Aim of the task. From the records below, print exactly the lines starting at the one containing "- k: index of" and ending at the one containing "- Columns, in", ends included, and nothing else.

Stored data
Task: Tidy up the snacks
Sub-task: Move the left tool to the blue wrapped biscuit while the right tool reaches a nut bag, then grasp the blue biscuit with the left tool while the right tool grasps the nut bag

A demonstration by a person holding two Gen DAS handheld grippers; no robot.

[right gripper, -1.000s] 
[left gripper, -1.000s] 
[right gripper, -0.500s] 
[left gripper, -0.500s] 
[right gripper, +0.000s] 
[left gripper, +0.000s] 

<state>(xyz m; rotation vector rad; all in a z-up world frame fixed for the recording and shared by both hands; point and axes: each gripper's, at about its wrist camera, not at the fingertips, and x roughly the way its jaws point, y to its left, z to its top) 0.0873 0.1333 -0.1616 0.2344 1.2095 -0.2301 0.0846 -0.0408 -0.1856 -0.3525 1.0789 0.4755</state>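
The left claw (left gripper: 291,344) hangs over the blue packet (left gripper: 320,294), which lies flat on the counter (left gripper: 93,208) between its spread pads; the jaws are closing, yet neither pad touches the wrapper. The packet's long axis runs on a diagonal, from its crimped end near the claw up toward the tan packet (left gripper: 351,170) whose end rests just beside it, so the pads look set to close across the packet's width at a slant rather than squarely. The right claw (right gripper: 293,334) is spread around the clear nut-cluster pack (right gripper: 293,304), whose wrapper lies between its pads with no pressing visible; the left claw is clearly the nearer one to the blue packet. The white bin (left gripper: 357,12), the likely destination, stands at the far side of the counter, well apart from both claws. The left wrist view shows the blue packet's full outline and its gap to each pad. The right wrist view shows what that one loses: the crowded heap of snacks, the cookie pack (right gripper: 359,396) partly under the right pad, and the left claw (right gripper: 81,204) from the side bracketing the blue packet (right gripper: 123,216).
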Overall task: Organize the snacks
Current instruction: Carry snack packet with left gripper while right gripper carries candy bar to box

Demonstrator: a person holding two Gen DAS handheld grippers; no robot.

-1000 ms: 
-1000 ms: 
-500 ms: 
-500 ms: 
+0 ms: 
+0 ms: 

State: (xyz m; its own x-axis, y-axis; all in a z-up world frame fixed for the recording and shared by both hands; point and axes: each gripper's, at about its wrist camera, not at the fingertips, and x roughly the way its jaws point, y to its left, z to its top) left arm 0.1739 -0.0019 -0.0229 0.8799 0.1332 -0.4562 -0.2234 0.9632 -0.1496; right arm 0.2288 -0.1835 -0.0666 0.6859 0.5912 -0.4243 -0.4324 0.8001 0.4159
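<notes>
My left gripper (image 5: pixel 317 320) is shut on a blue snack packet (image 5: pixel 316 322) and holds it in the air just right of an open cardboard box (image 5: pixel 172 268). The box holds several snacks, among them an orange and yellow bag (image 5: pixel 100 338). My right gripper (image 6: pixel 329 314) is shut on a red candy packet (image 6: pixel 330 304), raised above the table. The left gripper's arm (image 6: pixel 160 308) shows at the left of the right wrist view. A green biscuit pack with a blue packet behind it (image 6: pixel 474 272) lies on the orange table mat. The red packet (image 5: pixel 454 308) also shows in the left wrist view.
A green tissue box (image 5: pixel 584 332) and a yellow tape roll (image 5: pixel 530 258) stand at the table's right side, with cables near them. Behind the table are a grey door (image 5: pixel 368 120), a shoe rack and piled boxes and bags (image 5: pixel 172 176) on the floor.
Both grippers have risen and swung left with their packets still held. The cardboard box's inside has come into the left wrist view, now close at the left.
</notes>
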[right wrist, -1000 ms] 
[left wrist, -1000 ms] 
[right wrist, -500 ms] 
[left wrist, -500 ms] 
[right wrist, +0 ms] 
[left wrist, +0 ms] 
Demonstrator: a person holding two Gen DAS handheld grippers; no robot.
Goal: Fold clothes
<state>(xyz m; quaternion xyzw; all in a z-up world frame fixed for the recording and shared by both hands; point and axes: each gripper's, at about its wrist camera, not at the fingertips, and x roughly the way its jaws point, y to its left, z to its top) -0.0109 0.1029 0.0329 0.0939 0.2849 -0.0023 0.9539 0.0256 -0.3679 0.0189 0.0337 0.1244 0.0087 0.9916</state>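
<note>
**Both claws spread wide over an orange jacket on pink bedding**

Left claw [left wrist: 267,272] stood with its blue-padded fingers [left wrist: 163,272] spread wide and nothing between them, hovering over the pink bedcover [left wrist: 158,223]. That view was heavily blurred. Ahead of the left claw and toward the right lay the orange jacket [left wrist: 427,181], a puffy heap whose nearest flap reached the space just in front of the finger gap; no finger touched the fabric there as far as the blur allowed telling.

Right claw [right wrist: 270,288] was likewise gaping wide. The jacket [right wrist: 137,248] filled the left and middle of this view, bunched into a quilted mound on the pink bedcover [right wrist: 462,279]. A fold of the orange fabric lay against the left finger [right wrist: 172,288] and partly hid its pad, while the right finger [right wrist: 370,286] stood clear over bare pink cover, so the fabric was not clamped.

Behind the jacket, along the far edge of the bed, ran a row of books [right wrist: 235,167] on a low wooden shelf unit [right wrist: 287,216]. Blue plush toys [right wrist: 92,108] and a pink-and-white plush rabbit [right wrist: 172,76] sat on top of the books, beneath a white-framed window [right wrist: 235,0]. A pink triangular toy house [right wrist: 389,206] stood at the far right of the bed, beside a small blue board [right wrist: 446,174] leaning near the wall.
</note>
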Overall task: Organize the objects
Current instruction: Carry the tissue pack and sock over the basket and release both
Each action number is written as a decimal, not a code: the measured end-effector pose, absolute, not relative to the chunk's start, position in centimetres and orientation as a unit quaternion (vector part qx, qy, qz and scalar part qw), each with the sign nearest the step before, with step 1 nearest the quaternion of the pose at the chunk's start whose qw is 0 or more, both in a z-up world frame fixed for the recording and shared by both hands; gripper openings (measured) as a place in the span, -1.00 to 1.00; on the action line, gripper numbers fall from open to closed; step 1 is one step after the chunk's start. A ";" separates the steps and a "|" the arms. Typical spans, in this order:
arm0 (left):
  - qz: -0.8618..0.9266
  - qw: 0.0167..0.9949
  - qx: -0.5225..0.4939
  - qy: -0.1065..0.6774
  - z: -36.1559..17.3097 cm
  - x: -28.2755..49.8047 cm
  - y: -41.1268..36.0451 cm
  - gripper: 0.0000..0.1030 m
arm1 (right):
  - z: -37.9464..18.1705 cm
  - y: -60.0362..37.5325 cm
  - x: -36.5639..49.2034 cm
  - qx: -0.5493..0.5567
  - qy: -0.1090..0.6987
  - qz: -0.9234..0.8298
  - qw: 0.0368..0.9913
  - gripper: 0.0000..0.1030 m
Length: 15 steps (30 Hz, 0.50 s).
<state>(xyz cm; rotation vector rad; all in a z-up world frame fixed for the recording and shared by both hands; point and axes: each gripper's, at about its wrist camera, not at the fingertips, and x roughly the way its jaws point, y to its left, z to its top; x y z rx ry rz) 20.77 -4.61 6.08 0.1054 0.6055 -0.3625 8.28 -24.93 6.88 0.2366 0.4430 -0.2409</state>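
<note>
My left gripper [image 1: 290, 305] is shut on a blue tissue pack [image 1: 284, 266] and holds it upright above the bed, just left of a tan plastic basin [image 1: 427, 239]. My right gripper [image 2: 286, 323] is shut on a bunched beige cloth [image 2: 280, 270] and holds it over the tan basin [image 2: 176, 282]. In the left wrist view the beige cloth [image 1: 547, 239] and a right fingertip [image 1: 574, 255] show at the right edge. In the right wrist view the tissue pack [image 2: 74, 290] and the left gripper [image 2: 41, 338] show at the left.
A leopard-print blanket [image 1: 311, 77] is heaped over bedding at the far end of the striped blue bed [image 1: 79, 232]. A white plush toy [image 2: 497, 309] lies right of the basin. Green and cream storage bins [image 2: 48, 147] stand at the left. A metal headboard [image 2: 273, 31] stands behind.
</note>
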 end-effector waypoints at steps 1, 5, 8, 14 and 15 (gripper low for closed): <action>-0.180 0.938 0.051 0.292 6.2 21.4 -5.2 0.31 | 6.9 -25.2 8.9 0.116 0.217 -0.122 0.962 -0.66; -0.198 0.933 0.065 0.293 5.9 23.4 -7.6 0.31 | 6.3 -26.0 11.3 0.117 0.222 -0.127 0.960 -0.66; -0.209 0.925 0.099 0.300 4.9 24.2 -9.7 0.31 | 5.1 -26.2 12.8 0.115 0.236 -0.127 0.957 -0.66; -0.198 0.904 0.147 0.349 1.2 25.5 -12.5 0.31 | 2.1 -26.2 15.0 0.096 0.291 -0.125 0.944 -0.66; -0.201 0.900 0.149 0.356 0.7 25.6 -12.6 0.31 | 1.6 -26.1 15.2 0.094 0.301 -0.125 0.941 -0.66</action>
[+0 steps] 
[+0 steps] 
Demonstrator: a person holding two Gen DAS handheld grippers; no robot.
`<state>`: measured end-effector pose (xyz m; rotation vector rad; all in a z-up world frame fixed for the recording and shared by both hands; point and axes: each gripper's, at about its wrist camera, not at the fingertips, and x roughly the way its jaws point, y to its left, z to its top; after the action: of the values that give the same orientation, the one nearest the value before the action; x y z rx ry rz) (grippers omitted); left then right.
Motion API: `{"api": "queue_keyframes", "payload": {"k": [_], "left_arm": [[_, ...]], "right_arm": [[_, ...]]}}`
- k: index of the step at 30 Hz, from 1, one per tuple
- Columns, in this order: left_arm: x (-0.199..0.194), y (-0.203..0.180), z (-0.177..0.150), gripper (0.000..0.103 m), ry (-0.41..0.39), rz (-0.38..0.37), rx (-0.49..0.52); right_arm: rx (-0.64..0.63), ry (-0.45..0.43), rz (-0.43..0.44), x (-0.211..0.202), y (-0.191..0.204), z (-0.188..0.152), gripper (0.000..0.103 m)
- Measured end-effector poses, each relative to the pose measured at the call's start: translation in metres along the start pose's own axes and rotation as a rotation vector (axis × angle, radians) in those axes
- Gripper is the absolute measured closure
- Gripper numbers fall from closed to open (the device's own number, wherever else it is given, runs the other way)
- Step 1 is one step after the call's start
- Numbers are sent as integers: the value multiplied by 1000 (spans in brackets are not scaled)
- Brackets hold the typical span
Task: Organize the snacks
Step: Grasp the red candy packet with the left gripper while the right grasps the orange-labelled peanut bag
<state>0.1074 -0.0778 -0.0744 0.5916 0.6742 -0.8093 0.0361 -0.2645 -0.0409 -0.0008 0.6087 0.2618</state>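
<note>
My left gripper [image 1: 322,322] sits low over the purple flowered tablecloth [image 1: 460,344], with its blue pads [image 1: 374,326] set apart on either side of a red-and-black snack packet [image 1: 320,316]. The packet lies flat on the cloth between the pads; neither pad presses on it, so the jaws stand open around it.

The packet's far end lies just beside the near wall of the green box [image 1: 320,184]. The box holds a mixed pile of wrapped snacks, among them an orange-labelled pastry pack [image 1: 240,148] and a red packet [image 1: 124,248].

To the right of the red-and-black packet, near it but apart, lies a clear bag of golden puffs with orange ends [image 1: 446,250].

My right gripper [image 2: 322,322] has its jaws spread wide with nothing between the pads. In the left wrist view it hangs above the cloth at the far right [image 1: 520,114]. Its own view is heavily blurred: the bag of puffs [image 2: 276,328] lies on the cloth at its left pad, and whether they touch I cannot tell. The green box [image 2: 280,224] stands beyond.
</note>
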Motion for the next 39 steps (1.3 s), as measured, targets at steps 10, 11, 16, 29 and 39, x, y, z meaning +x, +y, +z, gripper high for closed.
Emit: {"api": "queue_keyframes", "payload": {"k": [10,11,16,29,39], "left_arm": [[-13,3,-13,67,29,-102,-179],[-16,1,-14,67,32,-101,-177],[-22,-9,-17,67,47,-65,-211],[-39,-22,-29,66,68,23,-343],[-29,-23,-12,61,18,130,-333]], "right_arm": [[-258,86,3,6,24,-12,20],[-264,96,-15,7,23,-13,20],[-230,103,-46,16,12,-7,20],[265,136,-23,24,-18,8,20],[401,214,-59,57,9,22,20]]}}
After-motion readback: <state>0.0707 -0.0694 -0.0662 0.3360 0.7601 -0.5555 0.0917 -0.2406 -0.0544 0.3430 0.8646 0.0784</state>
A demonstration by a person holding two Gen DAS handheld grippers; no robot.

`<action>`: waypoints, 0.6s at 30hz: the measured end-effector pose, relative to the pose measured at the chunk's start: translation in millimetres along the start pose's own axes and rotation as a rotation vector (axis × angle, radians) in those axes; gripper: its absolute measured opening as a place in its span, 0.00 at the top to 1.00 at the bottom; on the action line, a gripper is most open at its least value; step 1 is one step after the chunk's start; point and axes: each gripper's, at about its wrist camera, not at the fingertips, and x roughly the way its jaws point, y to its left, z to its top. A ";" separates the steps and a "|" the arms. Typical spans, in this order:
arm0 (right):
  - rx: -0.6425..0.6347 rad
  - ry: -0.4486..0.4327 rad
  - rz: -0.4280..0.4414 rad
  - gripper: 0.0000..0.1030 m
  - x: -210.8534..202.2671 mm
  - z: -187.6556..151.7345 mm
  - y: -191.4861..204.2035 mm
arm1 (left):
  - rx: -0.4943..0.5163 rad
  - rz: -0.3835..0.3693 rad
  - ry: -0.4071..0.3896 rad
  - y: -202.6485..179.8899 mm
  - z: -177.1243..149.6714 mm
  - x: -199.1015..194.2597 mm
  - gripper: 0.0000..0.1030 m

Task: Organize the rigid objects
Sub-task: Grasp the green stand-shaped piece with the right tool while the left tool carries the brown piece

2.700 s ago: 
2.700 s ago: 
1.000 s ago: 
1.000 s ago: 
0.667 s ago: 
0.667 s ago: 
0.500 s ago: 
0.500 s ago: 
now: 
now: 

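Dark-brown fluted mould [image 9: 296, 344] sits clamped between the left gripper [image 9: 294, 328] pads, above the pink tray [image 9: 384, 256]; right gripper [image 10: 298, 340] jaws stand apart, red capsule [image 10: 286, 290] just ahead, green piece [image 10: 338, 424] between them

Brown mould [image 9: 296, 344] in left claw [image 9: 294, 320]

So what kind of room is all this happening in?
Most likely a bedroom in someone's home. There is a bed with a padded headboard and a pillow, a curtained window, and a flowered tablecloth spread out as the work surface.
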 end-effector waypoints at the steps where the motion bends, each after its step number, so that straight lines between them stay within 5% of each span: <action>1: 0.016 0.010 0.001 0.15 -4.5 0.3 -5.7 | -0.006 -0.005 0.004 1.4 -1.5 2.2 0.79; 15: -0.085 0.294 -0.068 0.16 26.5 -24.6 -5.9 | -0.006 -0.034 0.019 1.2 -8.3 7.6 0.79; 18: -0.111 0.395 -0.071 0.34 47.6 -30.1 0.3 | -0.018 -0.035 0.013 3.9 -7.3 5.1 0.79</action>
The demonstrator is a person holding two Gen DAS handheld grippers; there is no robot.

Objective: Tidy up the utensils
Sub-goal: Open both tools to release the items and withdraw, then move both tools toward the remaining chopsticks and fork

Task answer.
- k: index of the step at 30 Hz, from 1, one per tuple
- Columns, in this order: left_arm: x (-0.199..0.194), y (-0.203..0.180), z (-0.177..0.150), gripper (0.000..0.103 m), ry (-0.41..0.39), rz (-0.38..0.37), rx (-0.49..0.52); right_arm: rx (-0.64..0.63), ry (-0.45..0.43), rz (-0.43..0.44), x (-0.211..0.202), y (-0.191..0.204), z (-0.188..0.152), gripper (0.000..0.103 m)

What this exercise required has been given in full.